| HOW TO COMPLETE THIS TASK |
Nothing should be dropped or changed: copy every line of the listing.

====== PROVIDED MATERIAL ======

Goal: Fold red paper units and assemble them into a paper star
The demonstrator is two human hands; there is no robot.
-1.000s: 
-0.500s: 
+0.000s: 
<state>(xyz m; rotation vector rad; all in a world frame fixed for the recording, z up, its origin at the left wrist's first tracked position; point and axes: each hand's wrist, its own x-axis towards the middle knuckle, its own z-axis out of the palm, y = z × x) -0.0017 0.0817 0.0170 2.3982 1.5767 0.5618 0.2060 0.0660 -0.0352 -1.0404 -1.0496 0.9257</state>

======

| SOLUTION TO THIS PROBLEM |
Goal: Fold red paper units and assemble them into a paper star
The demonstrator is two human hands; there is no robot.
-1.000s: 
-0.500s: 
+0.000s: 
<state>(xyz m; rotation vector rad; all in a world frame fixed for the recording, z up, its origin at the left wrist's first tracked position; point and axes: each hand's wrist, its own x-axis towards the middle knuckle, its own z-axis out of the palm, y = z × x) -0.0017 0.0817 0.0170 2.3982 1.5767 0.5618 0.2060 0.0660 -0.0352 -1.0404 -1.0496 0.9257</state>

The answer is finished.